Ha là là, si on avait su tout ça en 1945...Il aurait fallu leur dire aux habitants d'Hiroshima et de Nagasaki d'acheter des serpillières! Et les Kurdes alors! Achetez donc des serpillières, ça pourra vous sauver la vie... Risque NRBC donc....à cause de Bush. Mais bien plus sûrement risque de couvre-feu en Palestine occupée à cause de Sharon. Et la serpillière vous sauve encore une fois la vie!! En effet, après une semaine à tourner en rond chez vous, vous avez lu trois fois tous vos bouquins, épuisé toutes les ressources de TV5, dernière solution avant de devenir fou : le ménage!! Non, vraiment, investissez dans les serpillières!!

Trois jours de répétition générale donc. Il faut que je remplisse mon frigo. Moi, j'ai les moyens de le faire. Beaucoup de palestiniens ne rempliront pas le leur. Je pense notamment aux réfugiés. Beaucoup ne survivent que grâce à l'aide alimentaire de l'UNRWA (office de l'ONU pour les réfugiés palestiniens crée en 1948). L'UNRWA a annoncé officiellement qu'il ne serait plus en mesure d'apporter cette aide à compter du 15 mars prochain et cela parce que les donateurs ont brutalement arrêté de verser leurs contributions. Parmi eux, les USA. On comprend qu'ils n'aient plus envie de payer. Parmi eux aussi, l'Union Européenne. C'est bien beau de faire front contre les USA et de passer pour les défenseurs des droits de l'homme. Reste qu'ici en Palestine, à partir du 15 mars prochain, plus d'un million de palestiniens n'auront plus de quoi manger.

J'ai eu froid, ces derniers jours. Mais moi j'ai un toit au-dessus de la tête et même du chauffage. Des milliers de personnes, principalement à Gaza, sont à la rue parce qu'Israël a détruit leurs maisons.
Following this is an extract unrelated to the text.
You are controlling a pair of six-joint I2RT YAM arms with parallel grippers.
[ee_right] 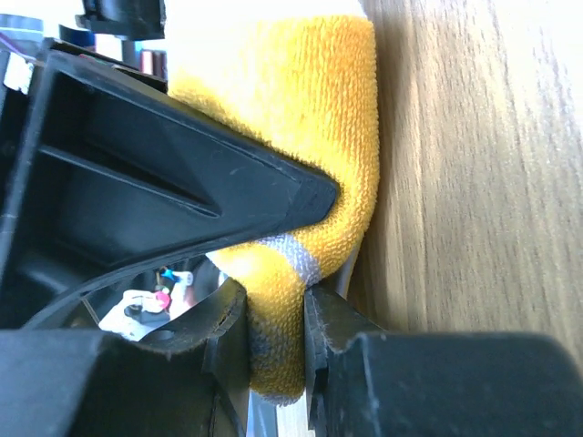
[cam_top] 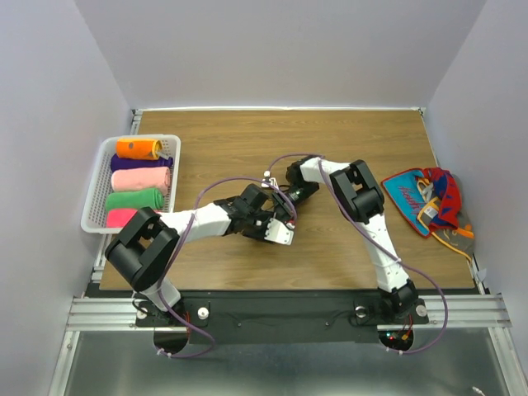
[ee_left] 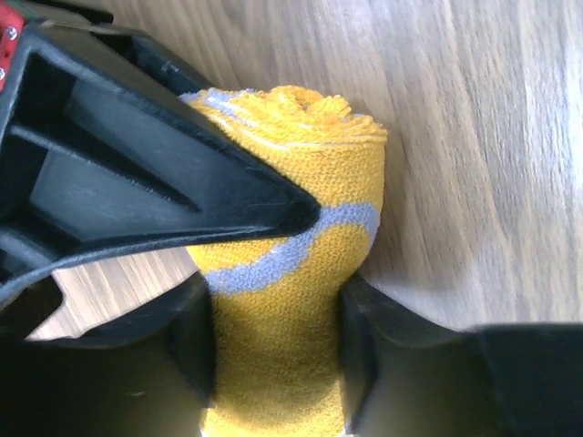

Dehors, sous la pluie, la neige, dans le froid. Et des milliers de prisonniers politiques aussi. Détenus arbitrairement dans des conditions terribles. Il y a un camp de détention, pas très loin de Bétunia (village où j'habite), le camp d'Ofer. Des centaines de palestiniens y sont détenus sans même avoir été jugés. J'ai beaucoup pensé à eux ces trois derniers jours. Il n'ont presque rien à manger, et surtout, ils vivent sous des tentes. Rien ne les protège du froid. Pas assez de couvertures pour tout le monde. Il fait 0° et ils dorment dehors. Leur tort? Etre nés palestiniens. La planète est en train de devenir folle. Je ne sais plus s'il faut en rire ou en pleurer.